*What the task requires*:
Once you find a line containing the word "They" in the entries below, copy it.

Material for the task Block Start

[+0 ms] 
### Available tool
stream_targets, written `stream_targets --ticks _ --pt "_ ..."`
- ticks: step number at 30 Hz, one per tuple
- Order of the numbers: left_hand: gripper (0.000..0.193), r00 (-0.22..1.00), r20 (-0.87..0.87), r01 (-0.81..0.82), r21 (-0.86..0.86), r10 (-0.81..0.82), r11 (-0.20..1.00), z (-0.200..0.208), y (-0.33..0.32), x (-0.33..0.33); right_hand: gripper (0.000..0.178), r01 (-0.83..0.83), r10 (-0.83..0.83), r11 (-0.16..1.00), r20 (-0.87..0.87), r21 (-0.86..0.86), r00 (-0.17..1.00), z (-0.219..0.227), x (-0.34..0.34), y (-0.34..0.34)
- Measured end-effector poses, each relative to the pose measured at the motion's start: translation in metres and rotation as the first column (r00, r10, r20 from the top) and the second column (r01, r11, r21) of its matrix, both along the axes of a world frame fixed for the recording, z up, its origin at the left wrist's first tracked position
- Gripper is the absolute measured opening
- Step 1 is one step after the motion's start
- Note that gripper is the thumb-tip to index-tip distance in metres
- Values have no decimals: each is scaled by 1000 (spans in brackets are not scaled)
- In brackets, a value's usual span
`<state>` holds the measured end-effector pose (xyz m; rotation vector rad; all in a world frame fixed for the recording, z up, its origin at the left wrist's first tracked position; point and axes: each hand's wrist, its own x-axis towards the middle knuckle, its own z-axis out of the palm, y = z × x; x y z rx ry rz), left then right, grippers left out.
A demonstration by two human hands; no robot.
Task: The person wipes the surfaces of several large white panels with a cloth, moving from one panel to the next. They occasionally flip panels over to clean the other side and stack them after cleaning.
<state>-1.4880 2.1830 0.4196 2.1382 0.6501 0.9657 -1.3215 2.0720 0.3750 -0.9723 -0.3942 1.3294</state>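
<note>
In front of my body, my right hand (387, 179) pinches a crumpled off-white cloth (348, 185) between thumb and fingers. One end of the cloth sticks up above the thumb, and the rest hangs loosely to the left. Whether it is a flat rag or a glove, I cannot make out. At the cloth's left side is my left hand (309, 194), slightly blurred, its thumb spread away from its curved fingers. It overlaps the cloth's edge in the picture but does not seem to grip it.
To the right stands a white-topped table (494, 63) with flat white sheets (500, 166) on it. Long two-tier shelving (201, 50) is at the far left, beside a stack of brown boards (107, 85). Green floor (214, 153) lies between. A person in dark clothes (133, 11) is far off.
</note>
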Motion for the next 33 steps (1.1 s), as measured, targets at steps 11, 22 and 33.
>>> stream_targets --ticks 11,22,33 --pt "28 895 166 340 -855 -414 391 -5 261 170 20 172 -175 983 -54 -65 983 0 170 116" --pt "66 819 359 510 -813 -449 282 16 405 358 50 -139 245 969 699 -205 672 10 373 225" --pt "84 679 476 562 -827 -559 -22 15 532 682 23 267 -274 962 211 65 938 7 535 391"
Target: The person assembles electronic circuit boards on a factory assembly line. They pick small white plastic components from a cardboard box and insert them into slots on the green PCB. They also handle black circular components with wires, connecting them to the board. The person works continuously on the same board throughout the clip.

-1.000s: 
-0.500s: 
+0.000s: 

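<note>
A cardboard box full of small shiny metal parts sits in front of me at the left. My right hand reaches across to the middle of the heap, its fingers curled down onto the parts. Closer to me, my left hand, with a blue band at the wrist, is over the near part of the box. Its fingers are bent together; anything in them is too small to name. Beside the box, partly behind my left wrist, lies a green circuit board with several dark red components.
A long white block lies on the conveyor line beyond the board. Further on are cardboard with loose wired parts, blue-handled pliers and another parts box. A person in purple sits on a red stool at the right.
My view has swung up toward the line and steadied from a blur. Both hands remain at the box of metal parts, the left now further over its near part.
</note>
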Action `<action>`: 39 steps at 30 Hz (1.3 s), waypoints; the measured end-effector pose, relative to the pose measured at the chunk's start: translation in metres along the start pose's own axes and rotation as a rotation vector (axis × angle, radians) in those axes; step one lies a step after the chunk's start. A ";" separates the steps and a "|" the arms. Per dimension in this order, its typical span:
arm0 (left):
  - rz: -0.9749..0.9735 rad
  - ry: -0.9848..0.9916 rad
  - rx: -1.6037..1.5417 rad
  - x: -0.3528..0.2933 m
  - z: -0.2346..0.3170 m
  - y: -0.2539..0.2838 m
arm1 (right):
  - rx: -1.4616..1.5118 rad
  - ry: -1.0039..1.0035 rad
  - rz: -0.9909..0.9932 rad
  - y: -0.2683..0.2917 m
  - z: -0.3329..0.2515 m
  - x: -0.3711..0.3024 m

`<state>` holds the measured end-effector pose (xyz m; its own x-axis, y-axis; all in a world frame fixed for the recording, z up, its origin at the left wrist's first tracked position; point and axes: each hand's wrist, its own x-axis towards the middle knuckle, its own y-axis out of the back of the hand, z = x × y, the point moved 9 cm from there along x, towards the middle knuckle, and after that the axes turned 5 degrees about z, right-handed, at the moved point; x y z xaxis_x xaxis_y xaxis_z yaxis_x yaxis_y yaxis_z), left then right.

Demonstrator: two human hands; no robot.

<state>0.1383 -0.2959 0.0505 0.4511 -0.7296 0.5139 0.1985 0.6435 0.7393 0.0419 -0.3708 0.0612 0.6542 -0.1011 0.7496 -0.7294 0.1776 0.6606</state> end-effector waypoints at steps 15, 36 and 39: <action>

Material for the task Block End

*Response below*:
Task: The person wipes the surfaces of several large white panels with a cloth, moving from one panel to the next. They occasionally flip panels over to clean the other side and stack them after cleaning.
Target: The person assembles electronic circuit boards on a factory assembly line. They pick small white plastic components from a cardboard box and insert them into slots on the green PCB. They also handle black circular components with wires, connecting them to the board. The person works continuously on the same board throughout the clip.

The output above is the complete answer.